# [WHAT YOU ARE ASKED TO DO]
Locate the word "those" in the data below, then copy every line that holds it.

*****

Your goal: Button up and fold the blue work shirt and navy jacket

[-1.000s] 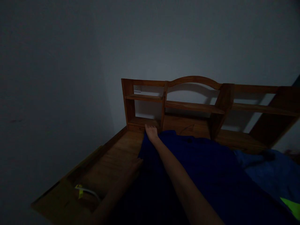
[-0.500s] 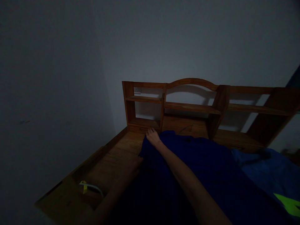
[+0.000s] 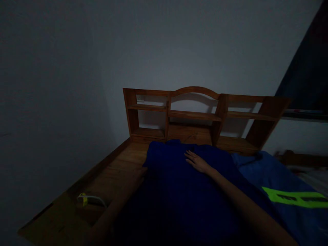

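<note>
A dark blue cloth (image 3: pixel 174 184) lies spread over the wooden bed surface, its far edge close to the headboard shelf. My right hand (image 3: pixel 197 162) rests flat on top of it, fingers stretched out and slightly apart. At the cloth's left edge is my left hand (image 3: pixel 138 175), in deep shadow. Its fingers look closed at that edge, though the darkness hides most of the grip.
A wooden headboard with open shelves (image 3: pixel 193 116) stands along the wall. Bare boards (image 3: pixel 120 167) show on the left, with a pale looped cable (image 3: pixel 93 197) bearing a yellow tag. To the right lies a lighter blue cloth (image 3: pixel 258 174) with a bright green strip (image 3: pixel 294 198).
My right hand has left the cloth's far left corner and moved right, flattening onto the cloth. The left hand stays by the left edge. The view has turned slightly right.
</note>
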The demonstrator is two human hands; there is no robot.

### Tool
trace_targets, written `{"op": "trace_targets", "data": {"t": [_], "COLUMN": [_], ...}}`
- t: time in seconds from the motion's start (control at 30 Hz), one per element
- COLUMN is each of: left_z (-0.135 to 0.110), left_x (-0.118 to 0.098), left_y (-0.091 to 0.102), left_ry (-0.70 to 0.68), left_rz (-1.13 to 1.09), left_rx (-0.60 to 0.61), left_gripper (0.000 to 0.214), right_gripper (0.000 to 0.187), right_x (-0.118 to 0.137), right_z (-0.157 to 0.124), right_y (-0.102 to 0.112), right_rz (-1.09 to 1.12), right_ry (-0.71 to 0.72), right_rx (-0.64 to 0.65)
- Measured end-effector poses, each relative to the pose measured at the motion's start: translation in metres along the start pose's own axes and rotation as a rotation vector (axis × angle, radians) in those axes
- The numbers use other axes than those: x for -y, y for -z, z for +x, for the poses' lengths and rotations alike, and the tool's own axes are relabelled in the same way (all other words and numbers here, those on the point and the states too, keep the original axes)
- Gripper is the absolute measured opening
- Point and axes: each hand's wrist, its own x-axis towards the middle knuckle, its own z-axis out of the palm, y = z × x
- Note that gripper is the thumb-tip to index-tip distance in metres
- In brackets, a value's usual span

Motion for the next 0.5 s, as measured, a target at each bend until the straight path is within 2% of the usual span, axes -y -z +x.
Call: {"op": "trace_targets", "data": {"t": [0.1, 0.2, 0.27, 0.33, 0.4, 0.43, 0.5], "left_z": [-0.001, -0.001, -0.001, -0.003, -0.004, -0.004, -0.003], "left_x": [-0.012, -0.016, -0.015, -0.015, -0.016, -0.018, -0.023], "left_y": [0.005, 0.004, 0.002, -0.001, -0.002, -0.002, -0.001], "left_ry": [0.053, 0.046, 0.048, 0.057, 0.029, 0.003, -0.044], "left_rz": [0.045, 0.049, 0.051, 0.063, 0.088, 0.100, 0.115], "left_rx": [0.024, 0.060, 0.046, 0.027, 0.006, -0.004, -0.024], "left_gripper": [0.021, 0.024, 0.028, 0.030, 0.033, 0.036, 0.043], "right_gripper": [0.051, 0.053, 0.054, 0.055, 0.055, 0.054, 0.052], "right_x": [-0.048, -0.084, -0.099, -0.103, -0.096, -0.091, -0.082], "right_z": [-0.043, -0.091, -0.121, -0.144, -0.160, -0.166, -0.178], "right_y": [0.016, 0.027, 0.035, 0.045, 0.055, 0.059, 0.062], "right_rz": [-0.102, -0.207, -0.286, -0.378, -0.406, -0.377, -0.266], "right_ry": [-0.093, -0.225, -0.380, -0.473, -0.416, -0.339, -0.207], "right_rx": [-0.060, -0.030, -0.068, -0.197, -0.280, -0.249, -0.073]}}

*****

# [REPLY TO THE TASK]
- Measured end-effector poses, each relative to the pose measured at the motion's start: translation in metres along the start pose's own axes and rotation as a rotation vector (axis × angle, radians) in those axes
- The numbers use other axes than those: x for -y, y for -z, z for +x, for the poses' lengths and rotations alike, and the tool's own axes are relabelled in the same way (all other words and numbers here, those on the point and the states too, keep the original axes)

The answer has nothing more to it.